Ask the RD
Question: I bought tahini to make hummus, and now I have most of the jar left. Are tahini and sesame seeds nutritious, and what else can I use them for?
Answer: Middle Eastern and Mediterranean ingredients have never been more popular. It’s true not only of flavorings like pomegranate molasses and harissa but also of sesame seeds and tahini. In the U.S., tahini is no longer just an ingredient in hummus. It is showing up in salad dressings, dipping sauces, smoothies and ice cream. Tahini is even having a social media moment, swirled beautifully into brownies. Its earthy, nutty, slightly sweet and bitter flavor, along with its creamy texture, makes it delicious in savory and sweet foods.
Tahini is high in protein, fiber, and healthy polyunsaturated and monounsaturated fats. It is rich in antioxidants, including vitamin E and lignans like sesamin, episesamin and sesamolin. While research on sesame doesn’t consistently show that it lowers blood cholesterol, it does reduce blood triglycerides, another heart disease risk factor (Khalesi et al. 2016).
One small study of soccer players found that consuming sesame seeds increased aerobic capacity and reduced muscle damage and oxidative stress (Barbosa et al. 2017). The authors believe the antioxidant and anti-inflammatory properties of sesame could help reduce overtraining effects in athletes. These properties could also explain why sesame may reduce the risk of cardiovascular disease (Hsu & Parthasarathy 2017).
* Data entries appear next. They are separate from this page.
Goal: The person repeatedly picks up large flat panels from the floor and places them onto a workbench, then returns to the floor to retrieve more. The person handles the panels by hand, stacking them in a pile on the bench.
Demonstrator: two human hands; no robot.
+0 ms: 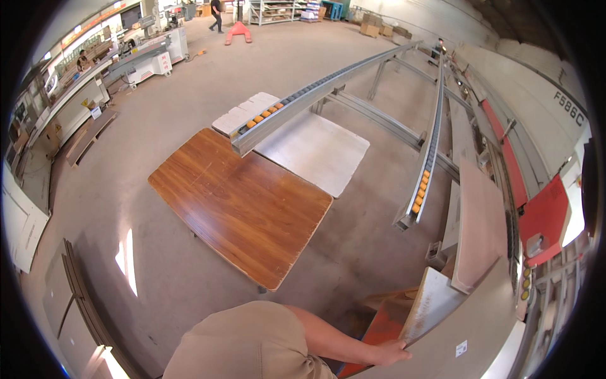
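Note:
From a khaki sleeve at the bottom, my left arm reaches to the right. My left hand (pixel 391 352) is closed on the left edge of a large grey-brown board (pixel 486 316), which leans at a tilt at the lower right. A small white label is stuck on this board. Just behind it, next to my fingers, is a pale board with a worn surface (pixel 432 300). An orange-red surface (pixel 386 328) shows under and beside that one. A pinkish-brown panel (pixel 481 224) leans farther along. My right hand is out of view.
A low platform with a wood-grain top (pixel 243 205) and a whitish board (pixel 315 151) stand ahead. Two roller rails (pixel 328 85) run away from me. A large machine (pixel 530 107) lines the right side. More panels (pixel 85 309) lean at left. Far off are a red pallet jack (pixel 238 31) and a person (pixel 216 16).

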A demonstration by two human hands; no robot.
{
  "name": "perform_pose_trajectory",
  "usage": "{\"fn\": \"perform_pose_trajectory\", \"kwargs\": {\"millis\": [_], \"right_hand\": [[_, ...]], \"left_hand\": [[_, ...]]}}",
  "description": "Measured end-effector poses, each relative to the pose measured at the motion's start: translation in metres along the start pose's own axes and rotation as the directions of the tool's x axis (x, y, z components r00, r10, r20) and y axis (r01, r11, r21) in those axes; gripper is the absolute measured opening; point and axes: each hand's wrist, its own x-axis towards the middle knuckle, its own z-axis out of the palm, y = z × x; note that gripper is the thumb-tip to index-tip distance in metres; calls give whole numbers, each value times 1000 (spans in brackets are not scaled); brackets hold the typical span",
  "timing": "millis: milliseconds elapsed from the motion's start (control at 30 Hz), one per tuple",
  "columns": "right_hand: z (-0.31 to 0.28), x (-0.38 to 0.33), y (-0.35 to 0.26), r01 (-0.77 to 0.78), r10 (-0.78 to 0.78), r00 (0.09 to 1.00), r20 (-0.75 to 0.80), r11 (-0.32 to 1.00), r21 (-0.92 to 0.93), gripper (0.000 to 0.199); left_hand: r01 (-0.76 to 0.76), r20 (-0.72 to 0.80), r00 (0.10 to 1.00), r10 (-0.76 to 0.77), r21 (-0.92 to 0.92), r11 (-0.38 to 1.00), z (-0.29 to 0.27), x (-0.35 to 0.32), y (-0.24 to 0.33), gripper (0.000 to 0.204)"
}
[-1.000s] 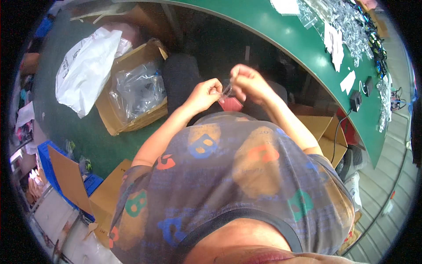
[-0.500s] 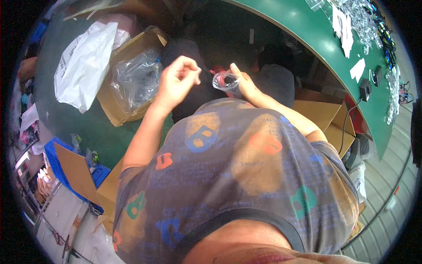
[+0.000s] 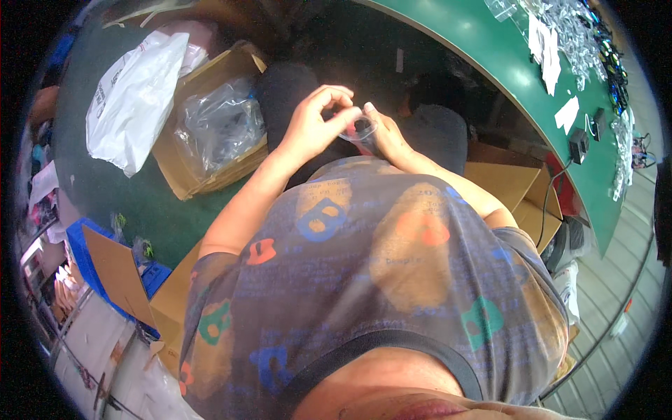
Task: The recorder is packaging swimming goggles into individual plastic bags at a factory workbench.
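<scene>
Above my lap, my right hand [image 3: 392, 142] holds a clear, round-mouthed plastic piece [image 3: 365, 137], its thumb raised along the rim. Something pinkish-red shows through the lower part of the plastic; its kind I cannot make out. My left hand [image 3: 316, 124] meets the plastic from the other side, fingers curled and thumb and fingertips closed at the rim. Whether the left fingertips also hold something small is hidden. Both forearms come up from the sides of my patterned shirt.
To the left, a cardboard box [image 3: 183, 175] holds clear plastic bags [image 3: 220, 126], with a white bag [image 3: 133, 105] beside it. A curved green table [image 3: 518, 77] bears clear plastic pieces [image 3: 570, 45], white papers [image 3: 544, 49] and a black adapter [image 3: 579, 145] with a cable. Another open carton [image 3: 500, 178] stands beneath.
My left hand has moved right and met the clear plastic piece at its rim. The right hand stays nearly in place. The pinkish-red thing between the hands shows less than before.
</scene>
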Motion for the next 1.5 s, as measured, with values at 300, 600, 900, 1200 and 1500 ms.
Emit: {"fn": "perform_pose_trajectory", "kwargs": {"millis": [300,600,900,1200,1500], "right_hand": [[5,-7,-22,96,-96,994,52,995,1,61],[-7,0,-6,-8,9,999,-39,999,34,65],[-1,-5,-11,89,-91,994,-58,995,-41,62],[7,8,6,191,-197,980,-14,963,-193,58],[-2,15,12,50,-49,998,-42,999,8,67]], "left_hand": [[193,14,978,-206,291,937,-21,-16,22,14],[238,-97,968,-231,71,969,-40,-17,40,28],[354,48,935,-352,-221,909,-34,-22,-4,23],[-310,141,943,301,700,644,11,-18,23,30],[-233,-86,957,277,338,912,-9,-9,24,15]]}}
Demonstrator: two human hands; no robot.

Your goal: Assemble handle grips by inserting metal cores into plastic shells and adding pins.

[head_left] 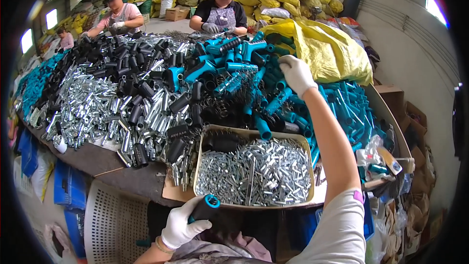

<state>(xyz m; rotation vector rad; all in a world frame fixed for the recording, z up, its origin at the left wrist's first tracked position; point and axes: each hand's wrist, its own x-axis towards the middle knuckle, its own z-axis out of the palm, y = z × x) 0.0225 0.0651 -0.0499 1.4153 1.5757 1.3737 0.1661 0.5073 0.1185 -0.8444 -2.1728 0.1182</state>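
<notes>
My left hand [183,225], in a white glove, grips a black tube with a teal end [205,207] near my lap, just below the front edge of a shallow cardboard tray [201,149]. The tray holds many small shiny metal pins [256,171]. My right hand [296,74], also gloved, reaches far forward over a heap of teal plastic handles [244,63]; its fingers curl down onto the heap, and I cannot tell whether it grips one.
Piles of black tubes [132,88], metal sleeves [88,107] and springs cover the long table. A yellow sack [332,51] lies at the right. Two people in gloves work at the far side, a third at far left. A perforated white crate [115,222] stands by my left knee.
</notes>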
Americans who consume hummus have better nutrient intake and overall diet quality, lower body mass index, and lower waist circumference than those who don’t (O’Neil, Nicklas & Fulgoni 2014). This could be explained by other differences in hummus eaters’ diets and/or by the garbanzo beans in hummus, but tahini may also play a role.
Eating 30–40 g (about 2 tablespoons) per day of sesame seeds, tahini or sesame oil has been shown to have health benefits (Khalesi et al. 2016; Barbosa et al. 2017). Two tablespoons are easy to eat if you sprinkle sesame seeds on your breakfast cereal or grain bowl; spread tahini on your sandwich; blend up a tahini dressing with lemon juice and garlic to drizzle on green salads; toss roasted vegetables with sesame oil; or even indulge in some traditional, sweet tahini halvah.
Barbosa, C.V., et al. 2017. Effects of sesame (sesamum indicum L.) supplementation on creatine kinase, lactate dehydrogenase, oxidative stress markers, and aerobic capacity in semi-professional soccer players. Frontiers in Physiology, 8, 196.
Hsu, E., & Parthasarathy, S. 2017. Anti-inflammatory and antioxidant effects of sesame oil on atherosclerosis: A descriptive literature review. Cureus, 9 (7), e1438.
Khalesi, S., et al. 2016. Sesame fractions and lipid profiles: A systematic review and meta-analysis of controlled trials. British Journal of Nutrition, 115 (5), 764–73.
O’Neil, C.E., Nicklas, T.A., & Fulgoni, V.L. 2014. Chickpeas and hummus are associated with better nutrient intake, diet quality, and levels of some cardiovascular risk factors: National Health and Nutrition Examination Survey 2003–2010. Journal of Nutrition & Food Sciences, 4, 1.